One exception of the reasonable prices of SO Berlin is the Festtage, a festival of 10 days or so around the Easter, usually consisting of 2 or 3 operas plus concerts and recitals. This “mini” festival garners much higher prices and the tickets are sold separately, first as a 3 or more event subscription in the prior spring, and later as singles in the fall. For regular performances, discounts similar to DO Berlin are available to students, retirees and minors, starting 4 weeks prior to the performance. One can also purchase a Staatsoperncard at EUR 35, which entitles the holder to a 20% discount for the 12-moths period, except for the Festtage performances. Subscribers can get up to a 30% discount.

Komische Oper Berlin © Jan Windszus Photography
Komische Oper Berlin
© Jan Windszus Photography

Komische Oper Berlin is the most innovative and interesting opera house in Berlin. Almost all the soloists belong to the ensemble, but lack of well-known singers and conductors seldom prevents one to enjoy a performance in the small theater of traditional interior with excellent acoustics and comfortable seats. Many operas are presented in German, with individual subtitles in German, English and Turkish. Acoustics and sightline are uniformly good, except for the very side of the balcony. Restricted view tickets are sold separately.

Prices are lowest at KO Berlin compared to the two other opera houses in Berlin. Children under 18 accompanied by adults are offered a substantial discount. A Loyalty Card at EUR 30 entitles its holder a 25% discount.

Teatro Real, Madrid © Javier del Real
Teatro Real, Madrid
© Javier del Real

Teatro Real, Madrid: Fernando Remiro

A new early-bird booking system only for subscribers has made getting tickets for the Teatro Real harder. Tickets are on sale around three months before each title’s opening night and it is advisable to be online before 10am on the fixed date to get the best seats available.
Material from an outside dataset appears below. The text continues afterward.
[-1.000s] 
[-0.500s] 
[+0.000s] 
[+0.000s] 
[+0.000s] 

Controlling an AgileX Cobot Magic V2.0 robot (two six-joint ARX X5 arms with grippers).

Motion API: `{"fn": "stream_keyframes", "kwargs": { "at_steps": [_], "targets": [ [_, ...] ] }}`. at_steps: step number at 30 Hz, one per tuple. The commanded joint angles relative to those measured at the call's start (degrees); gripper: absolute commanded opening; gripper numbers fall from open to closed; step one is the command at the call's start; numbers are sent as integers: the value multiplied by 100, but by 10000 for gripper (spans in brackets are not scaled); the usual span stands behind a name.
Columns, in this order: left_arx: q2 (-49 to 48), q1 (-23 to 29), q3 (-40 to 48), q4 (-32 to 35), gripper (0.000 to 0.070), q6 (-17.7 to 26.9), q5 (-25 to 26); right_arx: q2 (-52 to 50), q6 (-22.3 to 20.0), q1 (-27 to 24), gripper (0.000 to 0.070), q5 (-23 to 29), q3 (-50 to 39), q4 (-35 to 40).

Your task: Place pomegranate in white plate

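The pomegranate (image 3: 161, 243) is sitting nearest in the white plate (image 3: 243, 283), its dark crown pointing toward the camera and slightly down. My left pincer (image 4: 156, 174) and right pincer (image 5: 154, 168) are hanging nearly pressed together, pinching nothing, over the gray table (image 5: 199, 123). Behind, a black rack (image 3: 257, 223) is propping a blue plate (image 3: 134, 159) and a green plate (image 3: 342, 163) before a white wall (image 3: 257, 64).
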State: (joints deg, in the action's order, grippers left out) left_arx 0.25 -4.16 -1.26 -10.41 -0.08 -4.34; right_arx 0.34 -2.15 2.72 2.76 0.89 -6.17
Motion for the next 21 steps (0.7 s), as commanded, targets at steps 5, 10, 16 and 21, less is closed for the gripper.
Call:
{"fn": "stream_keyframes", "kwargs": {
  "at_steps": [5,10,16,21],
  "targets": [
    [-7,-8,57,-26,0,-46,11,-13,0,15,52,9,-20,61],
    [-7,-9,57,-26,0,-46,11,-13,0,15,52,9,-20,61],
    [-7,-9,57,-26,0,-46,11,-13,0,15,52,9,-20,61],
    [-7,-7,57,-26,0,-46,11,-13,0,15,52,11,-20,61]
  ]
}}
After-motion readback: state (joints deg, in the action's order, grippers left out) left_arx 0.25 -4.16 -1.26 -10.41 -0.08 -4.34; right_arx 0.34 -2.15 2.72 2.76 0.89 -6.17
The Teatro Real has a spectacular discount programme for people under 30, who enjoy 19€ tickets in any available seat four hours before the performance starts. Otherwise, there are not last-minute tickets but if you happen to be in Madrid and a performance is sold-out, do check with the box office around 4PM, just in case.

Stalls seats are not necessarily the best ones in terms of acoustics. Absolutely avoid the second and third rows in lateral boxes, expensive and disappointing. If you are on a tight budget, the fourth-row seats in the centre of the second and the third floor are unbeatable, with terrific acoustics for voices.

Salle Wilfrid-Pelletier, Place des Arts © Caroline Bergeron
Salle Wilfrid-Pelletier, Place des Arts
© Caroline Bergeron

Salle Wilfrid-Pelletier, Montreal: Patricia Maunder

The largest venue in the Place des Arts complex, Salle Wilfrid-Pelletier is home to Opéra de Montréal and Les Grands Ballets Canadiens. The stage's remarkable width is reflected in the 3000-seat auditorium's fan shape, which delivers generally good sightlines and places all but the upper balconies reasonably close to the stage. Unfortunately the auditorium's width, and other factors including the high, latticed ceiling, means acoustics are problematic. Microphones are routinely placed at the foot of the stage for Opéra de Montréal performances, and the resulting amplification can sometimes be jarring.

Opera subscriptions are available from March and single tickets (about $60-$160) from August. Limited $20 tickets are released on specific dates in the weeks prior to each opera's opening. When booking online at Opéra de Montréal or Place des Arts, note that seats are numbered French-fashion: pair (even) on one side and impair (odd) on the other, with the smallest numbers at the centre. Also bear in mind that entry to Salle Wilfrid-Pelletier is only possible via the Place des Arts foyer (accessed from rue Ste Catherine, the underground carpark and Place des Arts Métro station). Surtitles are in both French and English.

Most opera performances take place when temperatures are below freezing, with snow almost certain during winter. Vestiaire (cloakroom) staff happily care for bulky boots so that patrons can change into more elegant footwear. If your accommodation is, like Place des Arts, connected to downtown Montreal's vast underground city, it's easy to bypass the cold and snow entirely.